Balance sheet and review 2023: Lower trade sales offset

FY2023 was characterized by geopolitical uncertainties and high interest and inflation levels. After EUR 87 billion in 2022, the stock market group’s share turnover fell to EUR 66 billion (Vienna: EUR 54 billion, Prague: EUR 12 billion). However, despite the low trading volume, the group’s revenue in 2023 was EUR 78.9 million. Higher level than the previous year (2022: EUR 80.0 million). This is due to the successful development of other business areas of the exchange group, with revenues from the Central Securities Depository (CST) Prague, which is responsible for the securities business in the Czech Republic. Earnings before taxes (EGT) achieved in 2023 were strong at EUR 47.9 million (2022: EUR 47.3 million). Equity increased to EUR 177.9 million (2022: EUR 170.0 million), and the 2023 surplus of EUR 36.4 million was at the good level of the previous year (2022: EUR 36.5 million). By the end of December 2023, Stock Exchange Group employed 165 employees (full-time equivalents).

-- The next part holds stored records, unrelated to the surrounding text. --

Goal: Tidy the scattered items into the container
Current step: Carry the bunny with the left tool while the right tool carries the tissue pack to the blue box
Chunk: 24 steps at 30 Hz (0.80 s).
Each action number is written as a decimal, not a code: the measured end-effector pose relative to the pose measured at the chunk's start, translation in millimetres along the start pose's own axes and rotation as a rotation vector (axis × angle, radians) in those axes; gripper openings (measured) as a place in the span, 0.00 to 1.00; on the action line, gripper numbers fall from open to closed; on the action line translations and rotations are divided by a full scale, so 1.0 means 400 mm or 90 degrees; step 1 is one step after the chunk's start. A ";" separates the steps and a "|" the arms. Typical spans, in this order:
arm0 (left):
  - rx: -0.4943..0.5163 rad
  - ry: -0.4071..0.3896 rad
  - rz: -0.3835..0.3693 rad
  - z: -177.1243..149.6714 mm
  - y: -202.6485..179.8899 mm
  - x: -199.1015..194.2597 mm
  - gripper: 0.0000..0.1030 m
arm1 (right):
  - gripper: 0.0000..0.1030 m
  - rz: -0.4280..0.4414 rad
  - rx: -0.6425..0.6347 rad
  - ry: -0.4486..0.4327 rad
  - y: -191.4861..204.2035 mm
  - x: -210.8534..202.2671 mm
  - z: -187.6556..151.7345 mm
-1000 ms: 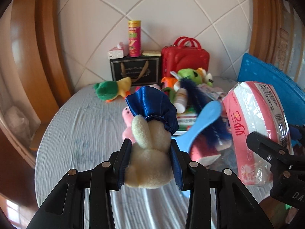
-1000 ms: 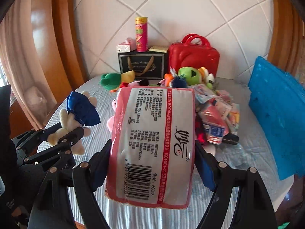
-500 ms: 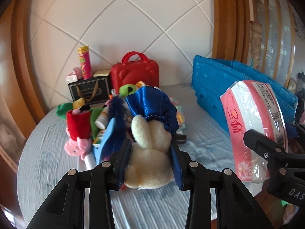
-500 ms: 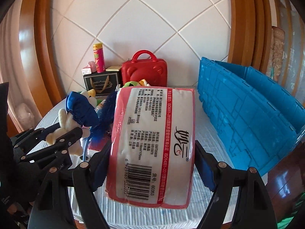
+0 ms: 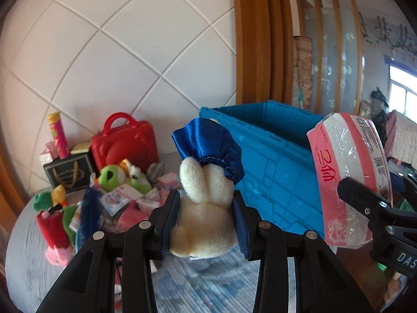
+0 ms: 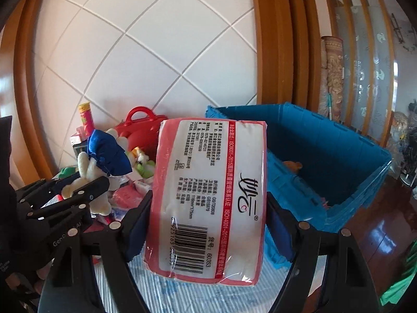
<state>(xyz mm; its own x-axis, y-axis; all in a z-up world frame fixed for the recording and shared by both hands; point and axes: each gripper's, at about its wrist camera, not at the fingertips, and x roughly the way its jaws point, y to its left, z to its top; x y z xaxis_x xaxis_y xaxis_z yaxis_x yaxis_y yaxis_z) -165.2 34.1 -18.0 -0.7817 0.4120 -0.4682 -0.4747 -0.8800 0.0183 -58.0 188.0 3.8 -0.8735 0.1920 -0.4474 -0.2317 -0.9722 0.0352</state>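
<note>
My left gripper (image 5: 206,208) is shut on a cream plush toy in a blue satin dress (image 5: 206,195), held in the air over the table. The same plush toy (image 6: 104,161) shows at the left of the right wrist view. My right gripper (image 6: 208,208) is shut on a pink and white tissue pack (image 6: 208,198), which also appears at the right of the left wrist view as the tissue pack (image 5: 349,180). The blue plastic crate (image 6: 338,161) stands open just ahead and to the right. A small orange item (image 6: 293,165) lies inside it.
A pile of soft toys and packets (image 5: 117,195) lies on the cloth-covered table (image 5: 203,287) at the left. A red case (image 5: 125,146), a black gift box (image 5: 67,174) and a snack tube (image 5: 57,135) stand against the tiled wall. Glossy wooden floor (image 6: 375,245) shows right of the crate.
Both grippers have swung to the right and risen with their loads still held. The pile has slid to the left of view and the blue crate now fills the middle and right.
</note>
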 end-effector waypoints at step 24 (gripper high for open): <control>0.017 0.129 -0.006 0.222 -0.646 0.402 0.39 | 0.77 -0.041 -0.003 0.033 -0.671 0.269 0.149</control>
<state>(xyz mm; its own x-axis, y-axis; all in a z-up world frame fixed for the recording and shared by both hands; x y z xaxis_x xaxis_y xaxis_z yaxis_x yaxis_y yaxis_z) -204.3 348.6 -19.6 -0.6807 0.3620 -0.6368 -0.4948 -0.8683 0.0352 -115.5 477.5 -0.5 -0.8333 0.2475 -0.4942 -0.2853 -0.9584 0.0011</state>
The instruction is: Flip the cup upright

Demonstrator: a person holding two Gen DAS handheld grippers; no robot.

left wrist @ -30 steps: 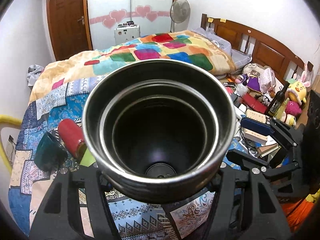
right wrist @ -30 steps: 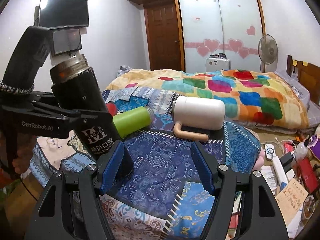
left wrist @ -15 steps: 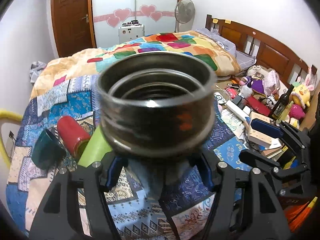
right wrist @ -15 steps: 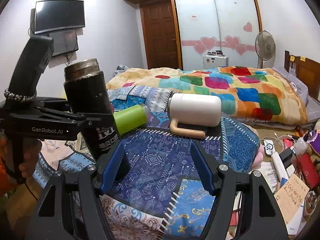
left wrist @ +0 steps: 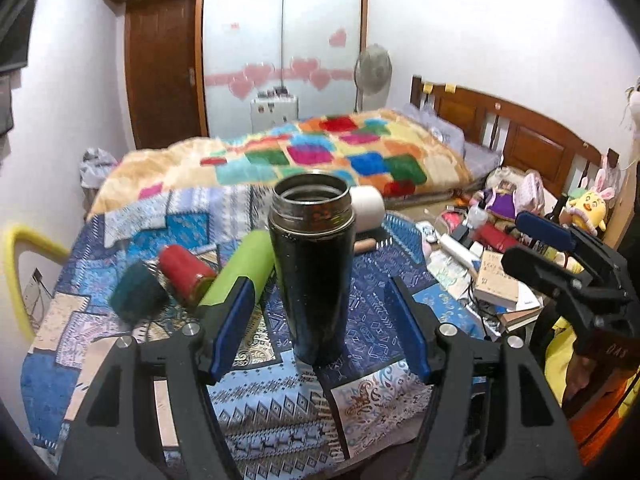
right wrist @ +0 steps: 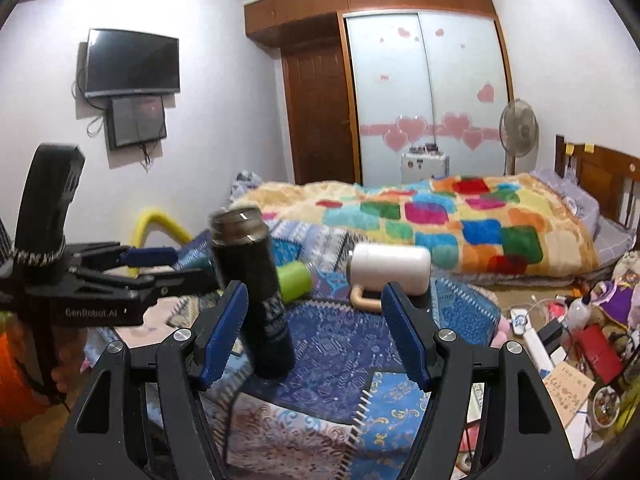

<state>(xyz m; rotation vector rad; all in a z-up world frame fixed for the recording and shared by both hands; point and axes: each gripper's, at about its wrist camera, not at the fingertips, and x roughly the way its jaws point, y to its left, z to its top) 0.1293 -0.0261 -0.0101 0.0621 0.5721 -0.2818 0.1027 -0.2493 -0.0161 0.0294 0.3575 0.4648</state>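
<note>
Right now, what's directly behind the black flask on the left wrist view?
Behind the black flask lies a white cup on its side, mostly hidden; its handle pokes out lower right. The green bottle leans at the flask's left.

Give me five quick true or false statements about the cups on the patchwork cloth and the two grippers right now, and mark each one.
1. The black flask stands upright with its open mouth up. True.
2. The left gripper is clamped on the black flask. False: its blue pads are spread wide, clear of the flask on both sides.
3. The lime green cup is standing upright. False: it lies on its side beside the red cup.
4. The white mug lies on its side behind the flask. True.
5. The right gripper holds the white mug. False: it is open and holds nothing.
</note>
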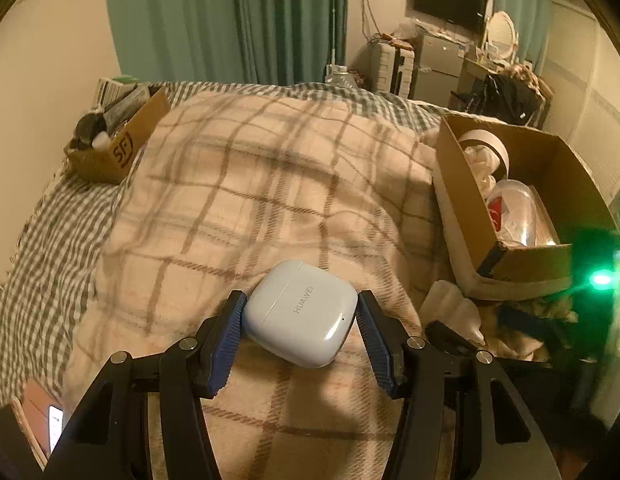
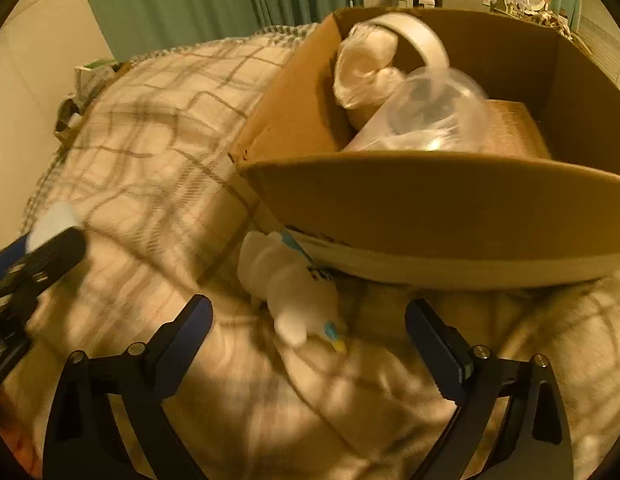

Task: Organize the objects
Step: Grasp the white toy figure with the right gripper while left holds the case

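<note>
My left gripper [image 1: 302,312] is clamped on a small earbud case [image 1: 300,314], pale blue-white, smooth glossy plastic with rounded corners and a fine seam line for the lid; the two ribbed blue pads press on its left and right sides, and it hangs above the blanket [image 1: 246,184]. This blanket is soft and fuzzy, cream colour with brown check lines, and it lies in a big rounded heap over a sheet [image 1: 50,232] with small grey-and-white gingham squares. Far on the left stands a small cardboard box [image 1: 122,148] with black printed letters on its side, filled with dark things which I cannot identify. On the right is a bigger open cardboard box [image 2: 430,208], plain brown corrugated board, and inside it I see a white curved band [image 2: 422,36], a crumpled whitish bag [image 2: 366,68] and a clear plastic container [image 2: 438,116] with a domed shape. My right gripper [image 2: 308,320] has its jaws wide apart and nothing is pressed between them; it points down at a white plastic squeeze bottle [image 2: 290,284], soft-looking, with a blue label and a small yellow-blue tip, which lies on its side on the blanket just beside the near wall of the big box, partly under its edge. This view is blurred, so fine details are not sure.
</note>
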Motion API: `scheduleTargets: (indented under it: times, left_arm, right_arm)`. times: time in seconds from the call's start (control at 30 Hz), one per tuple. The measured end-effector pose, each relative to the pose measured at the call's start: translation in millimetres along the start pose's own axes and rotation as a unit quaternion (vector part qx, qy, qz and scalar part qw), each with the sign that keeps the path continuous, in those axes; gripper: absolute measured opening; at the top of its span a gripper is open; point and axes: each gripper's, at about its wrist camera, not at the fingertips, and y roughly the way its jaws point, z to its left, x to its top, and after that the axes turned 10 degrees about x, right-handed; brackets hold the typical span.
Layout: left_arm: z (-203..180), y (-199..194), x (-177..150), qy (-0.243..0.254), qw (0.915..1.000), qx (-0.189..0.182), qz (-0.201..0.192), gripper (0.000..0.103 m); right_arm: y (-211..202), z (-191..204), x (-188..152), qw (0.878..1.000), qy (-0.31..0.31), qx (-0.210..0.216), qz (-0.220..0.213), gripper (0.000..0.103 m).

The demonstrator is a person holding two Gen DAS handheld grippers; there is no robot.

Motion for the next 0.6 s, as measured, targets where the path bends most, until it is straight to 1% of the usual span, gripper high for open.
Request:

Green investments are popular

The Vienna Stock Exchange is increasing its focus in the area of ​​sustainable investment opportunities and actively supporting the transition towards a green economy. It has been part of the “Sustainable Stock Markets Initiative” since 2020 and is voluntarily committed to promoting long-term and sustainable investments and exposing ESG key figures in dialogue with investors, companies and supervisory authorities.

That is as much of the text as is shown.